Yes! Victory! No leakage detectable, which is always a plus. The pressure hull is slightly negatively buoyant in freshwater, so there'll probably be some adjustment of total mass and balance once the thrusters have been attached. It's likely that I'll tune it to be neutral in salt water and make a couple of floats that can be strapped on for freshwater use.

So there's the current state of affairs. It's likely to be a while before I get magnets for the thrusters - possibly up to 2 months, but hopefully I'll have something done before that.

Happy ROVing,

Ben


Additional Thruster option idea?
#2

Hi Ben:
Quite a nice work ¡¡
If you want any hydro-Static/Dynamic analisys, just ask. I’ll be glad helping you.
May be this link could be of your interest:

http://www.robotronica.com/joomla/

It’s said to be the best European robotics shop. May be they could supply your magnets.

Regards


#3

Ion,

If you are willing, I'd love to have someone with experience run an analysis. I've got some software that can do it, but no experience using it yet. What file formats can you use?

Also, thanks for the pointer to robotronica, I looked through there for a few minutes this morning, but didn't see any arc magnets listed - perhaps I'm not looking in the right place.

Thanks,

Ben


#4

For the lighting, you could add lights to the tips of the thrusters. That would remove and in tube glare, and it would move them outward from the camera move which will reduce the amount of backscatter.

I guess it would mean redesigning the thruster housing, which would be crazy at this point. heh.

Or you could retro-fit some little led flash lights to the side with velcro!

Your ROV looks amazing by the way. :D


#5

We should all consider an OpenROV conference to show off all the variations and payloads.

Nice work!


#6

An OpenROV conference!?! That's a great idea!


#7

I would totally be there.


#8

Have you tried http://www.magnetictech.com/prod_magcoup_coax_sae.htm for magnets

Dave Hinton


#9

Dave,

I talked with the Magnitech folks, and the one coupling they have that would fit in my thruster costs ~$250 in small quantities.
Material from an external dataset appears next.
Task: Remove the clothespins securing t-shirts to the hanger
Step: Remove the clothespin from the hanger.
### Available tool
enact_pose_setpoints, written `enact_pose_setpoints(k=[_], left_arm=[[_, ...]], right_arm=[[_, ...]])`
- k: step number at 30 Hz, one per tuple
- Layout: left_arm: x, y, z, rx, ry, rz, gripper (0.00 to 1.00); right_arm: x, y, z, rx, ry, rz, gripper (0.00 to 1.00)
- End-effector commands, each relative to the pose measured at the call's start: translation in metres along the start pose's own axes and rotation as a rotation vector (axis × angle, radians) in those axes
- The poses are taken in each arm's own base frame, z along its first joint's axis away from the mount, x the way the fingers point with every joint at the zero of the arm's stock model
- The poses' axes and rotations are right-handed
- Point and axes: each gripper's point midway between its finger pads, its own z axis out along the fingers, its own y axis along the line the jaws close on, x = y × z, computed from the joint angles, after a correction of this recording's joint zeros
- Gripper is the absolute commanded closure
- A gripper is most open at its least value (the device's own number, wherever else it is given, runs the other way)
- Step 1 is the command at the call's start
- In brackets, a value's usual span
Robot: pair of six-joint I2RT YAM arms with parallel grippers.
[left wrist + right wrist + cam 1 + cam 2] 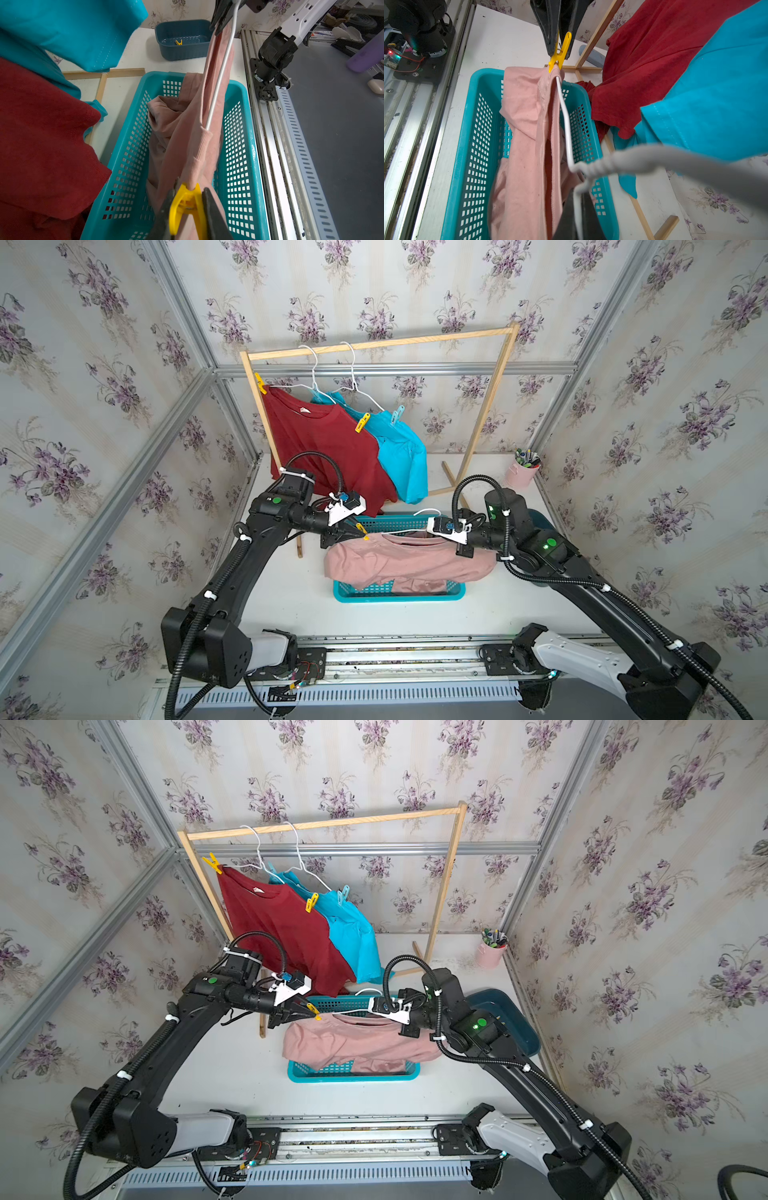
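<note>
Left end effector [189,190] is on it: both fingers are pressed against the handle ends of the yellow clothespin [187,205], clamped right on the peg. That clothespin bites the shoulder end of the pink t-shirt [409,566], pinning cloth to the tip of the white hanger [220,79]. At the other end, the right end effector [578,200] is closed tight on the hanger wire just below its twisted neck. It holds the hanger roughly level above the teal basket [399,598], and the shirt's lower part sags into the basket and over its rim.

Now the geometry that matters. The hanger's long line runs from one end effector to the other. The peg lies nearly along that line, handles toward the left arm, mouth toward the right. So the left arm has the job, and my read is that the peg should slide off backward along its own length, away from the right grip. I cannot tell if the mouth has opened; cloth hides it.

Behind, on the wooden rack [374,342], the dark red t-shirt [324,448] and turquoise t-shirt [405,448] hang pegged. A loose clothespin [178,42] lies in the dark blue tub [182,52] on the counter [291,605].
</note>
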Motion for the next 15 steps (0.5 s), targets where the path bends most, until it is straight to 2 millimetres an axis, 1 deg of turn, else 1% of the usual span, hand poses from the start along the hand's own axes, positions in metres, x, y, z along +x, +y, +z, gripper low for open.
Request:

Given that I'd need three of them, it's probably better that I keep looking for other options.

-Ben


#10

Correction: they have another part (MTD-0.2) that is about as strong as the MTC-01, is much cheaper, and at first blush, looks workable. I've ordered some of these for testing and will see how things go! Thanks for the tip, Dave!

-Ben


#11

Magnitech coupling are carried by McMaster-Carr and will supply any models that are not currently in thier catalog. I needed a larger size and they were able to get it for me. We potted them in our silicone resin for a food grade machine.

I have a source for custom made magnets (Tengam).

-Dan, Alumilite


#12

Dan,

That's good info to have. For the record, the McMaster PNs are: 9199T1 - 9199T4, and they are listed under "Shaft couplings", subsection "Noncontact Magnetic Set-Screw Shaft Couplings".

I did end up using the Magnetic Technologies units, and they seem to be just about perfect. My in-water test of the final unit got postponed, but hopefully I'll have more information soon!.

-Ben


#13

Hi Ben:

I've received an Email notification about a new comment from you, but cannot find it.